Get it at https://github.com/joh/xmldiffs
With Beyond Compare you can use in the File Formats
-Settings the XML Sort
Conversion. With this option the XML children will be sorted before the diff.
A trial / portable version of Beyond Compare is available.
You might want to google for "XML diff tool", which will give you more than adequate results. One of them is OxygenXml, a tool I frequently use. You can also try Microsofts XML Diff and Patch Tool.
Good Luck.
I'd use XMLUnit for this as it can cater for elements being in a different order.
I had a similar need this evening, and couldn't find something that fit my requirements.
My workaround was to sort the two XML files I wanted to diff, sorting alphabetically by the element name. Once they were both in a consistent order, I could diff the two sorted files using a regular visual diff tool.
If this approach sounds useful to anyone else, I've shared the python script I wrote to do the sorting at http://dalelane.co.uk/blog/?p=3225
i recently gave a similar answer here (Open source command line tool for Linux to diff XML files ignoring element order), but i'll provide more detail...
if you write a program to walk the two trees together, you can customize the logic for identifying "matches" between the trees, and also for handling nodes that don't match. here is an example in xslt 2.0 (sorry it's so long):
<xsl:stylesheet version="2.0"
xmlns:xsl="http://www.w3.org/1999/XSL/Transform"
xmlns:xs="http://www.w3.org/2001/XMLSchema"
xmlns:set="http://exslt.org/sets"
xmlns:primary="primary"
xmlns:control="control"
xmlns:util="util"
exclude-result-prefixes="xsl xs set primary control">
<!-- xml diff tool
import this stylesheet from another and call the "compare" template with two args:
primary: the root of the primary tree to submit to comparison
control: the root of the control tree to compare against
the two trees will be walked together. the primary tree will be walked in document order, matching elements
and attributes from the control tree along the way, building a tree of common content, with appendages
containing primary and control only content. that tree will then be used to generate the diff.

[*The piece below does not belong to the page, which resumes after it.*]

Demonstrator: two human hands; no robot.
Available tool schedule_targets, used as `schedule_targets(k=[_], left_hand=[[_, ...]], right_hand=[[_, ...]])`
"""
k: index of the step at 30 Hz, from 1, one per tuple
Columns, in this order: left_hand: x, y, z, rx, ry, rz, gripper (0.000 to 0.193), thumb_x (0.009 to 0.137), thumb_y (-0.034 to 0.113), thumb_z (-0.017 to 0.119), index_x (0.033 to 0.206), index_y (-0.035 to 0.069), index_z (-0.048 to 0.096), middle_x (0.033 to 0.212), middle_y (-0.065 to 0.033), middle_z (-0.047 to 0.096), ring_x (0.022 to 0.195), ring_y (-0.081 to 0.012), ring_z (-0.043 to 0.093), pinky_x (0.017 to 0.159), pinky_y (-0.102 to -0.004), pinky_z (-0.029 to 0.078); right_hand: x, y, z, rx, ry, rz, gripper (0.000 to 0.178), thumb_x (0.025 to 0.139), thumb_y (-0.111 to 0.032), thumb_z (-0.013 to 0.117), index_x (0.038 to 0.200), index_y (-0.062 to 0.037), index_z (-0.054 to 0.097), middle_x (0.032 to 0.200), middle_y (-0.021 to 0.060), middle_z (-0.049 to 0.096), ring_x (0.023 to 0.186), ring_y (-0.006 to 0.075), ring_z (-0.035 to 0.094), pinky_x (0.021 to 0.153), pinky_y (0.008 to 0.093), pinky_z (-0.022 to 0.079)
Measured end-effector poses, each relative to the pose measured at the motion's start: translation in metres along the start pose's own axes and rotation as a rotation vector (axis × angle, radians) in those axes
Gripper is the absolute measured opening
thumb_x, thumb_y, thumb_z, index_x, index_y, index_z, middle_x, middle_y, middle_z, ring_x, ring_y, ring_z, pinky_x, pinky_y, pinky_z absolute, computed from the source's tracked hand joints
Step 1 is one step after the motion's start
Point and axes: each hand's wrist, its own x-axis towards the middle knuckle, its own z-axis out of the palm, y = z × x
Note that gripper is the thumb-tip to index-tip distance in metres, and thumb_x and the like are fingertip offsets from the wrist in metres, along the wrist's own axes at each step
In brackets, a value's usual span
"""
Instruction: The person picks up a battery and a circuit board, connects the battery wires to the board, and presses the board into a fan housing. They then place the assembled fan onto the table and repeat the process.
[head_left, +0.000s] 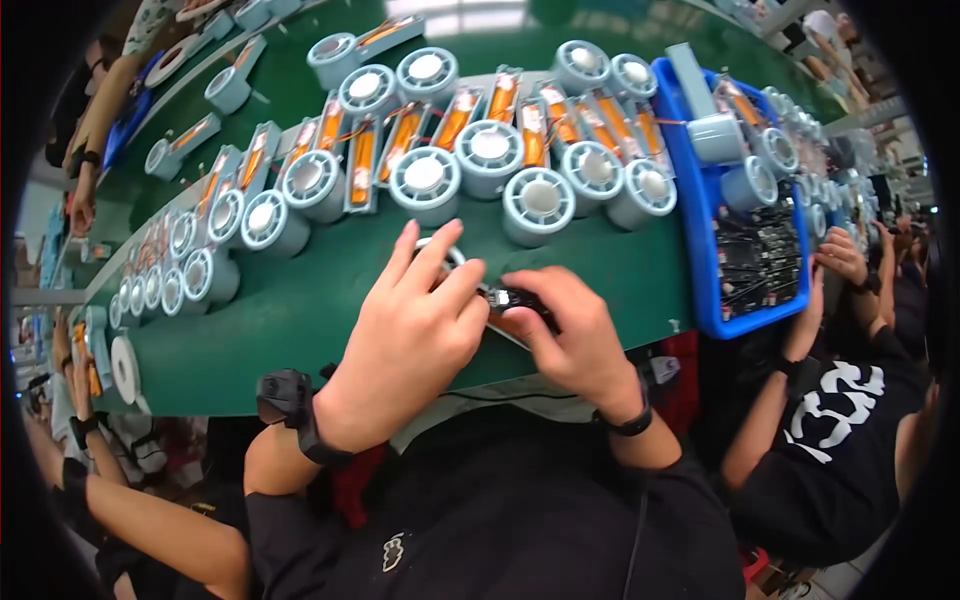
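Note:
My left hand (415, 315) is curled over a light-blue fan unit (452, 250), its fingers partly spread across the round head. Most of that unit is hidden under my hands; a pale edge (512, 338) shows below them. Between the thumb and fingers of my right hand (572, 325) is a small black part (512, 298) with a shiny end, held against the unit close to my left fingertips. What exactly the part is cannot be made out. Just beyond my hands stand similar fan units (538, 205) with round grilles, several with orange strips in their opened handles.
At the right, a blue tray (708, 290) holds many small black parts (755, 260) and some fan units. More fan units (208, 278) line the green table (330, 345) to the left. A white ring (124, 368) lies at its left end. People work on both sides; one co-worker's hand (842, 257) is beside the tray.

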Motion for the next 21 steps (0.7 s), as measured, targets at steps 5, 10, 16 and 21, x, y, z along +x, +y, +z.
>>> schedule_targets(k=[5, 10, 16, 21], left_hand=[[-0.006, 0.004, -0.007, 0.039, -0.053, -0.006, 0.015, 0.082, 0.008, 0.067, 0.094, 0.001, 0.071, 0.12, -0.0093, 0.066, 0.132, -0.0367, 0.056, 0.112, -0.0557, 0.046], [-0.013, -0.005, 0.007, 0.134, -0.02, 0.056, 0.017, 0.081, 0.011, 0.068, 0.093, 0.002, 0.074, 0.122, -0.008, 0.066, 0.133, -0.0339, 0.055, 0.109, -0.0517, 0.046], [-0.026, -0.01, 0.013, -0.175, 0.171, 0.14, 0.012, 0.077, 0.012, 0.072, 0.086, 0.006, 0.075, 0.113, -0.008, 0.069, 0.119, -0.0342, 0.065, 0.09, -0.0462, 0.057], [-0.03, -0.004, 0.026, -0.171, 0.322, 0.13, 0.015, 0.072, 0.012, 0.074, 0.086, 0.009, 0.075, 0.108, -0.0074, 0.07, 0.11, -0.0351, 0.07, 0.081, -0.0448, 0.06]], right_hand=[[0.003, -0.007, -0.007, -0.058, -0.096, 0.049, 0.029, 0.089, -0.003, 0.072, 0.117, 0.0014, 0.066, 0.1, 0.0169, 0.068, 0.091, 0.034, 0.065, 0.081, 0.0401, 0.053], [-0.003, -0.013, 0.001, -0.142, 0.026, -0.073, 0.03, 0.086, -0.003, 0.074, 0.115, 0.0015, 0.067, 0.101, 0.0153, 0.069, 0.092, 0.0327, 0.065, 0.082, 0.0391, 0.053], [-0.003, -0.023, -0.019, -0.227, 0.001, -0.025, 0.03, 0.079, -0.002, 0.081, 0.108, -0.0004, 0.072, 0.099, 0.0126, 0.071, 0.089, 0.0308, 0.065, 0.077, 0.0383, 0.053], [-0.008, -0.022, -0.016, -0.17, -0.031, 0.033, 0.031, 0.072, -0.004, 0.087, 0.102, -0.004, 0.077, 0.097, 0.0101, 0.072, 0.084, 0.0262, 0.064, 0.069, 0.0362, 0.053]])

the process of matching involves finding, for an element or attribute in the primary tree, the
equivalent element or attribute in the control tree, *at the same level*, and *regardless of ordering*.
matching logic is encoded as templates with mode="find-match", providing a hook to wire in specific
matching logic for particular elements or attributes. for example, an element may "match" based on an
@id attribute value, irrespective of element ordering; encode this in a mode="find-match" template.
the treatment of diffs is encoded as templates with mode="primary-only" and "control-only", providing
hooks for alternate behavior upon encountering differences.
-->
<xsl:output method="text"/>
<xsl:strip-space elements="*"/>
<xsl:param name="full" select="false()"/><!-- whether to render the full doc, as opposed to just diffs -->
<xsl:template match="/">
<xsl:call-template name="compare">
<xsl:with-param name="primary" select="*/*[1]"/><!-- first child of root element, for example -->
<xsl:with-param name="control" select="*/*[2]"/><!-- second child of root element, for example -->
</xsl:call-template>
</xsl:template>
<!-- OVERRIDES: templates that can be overridden to provide targeted matching logic and diff treatment -->
<!-- default find-match template for elements
(by default, for "complex" elements, name has to match, for "simple" elements, name and value do)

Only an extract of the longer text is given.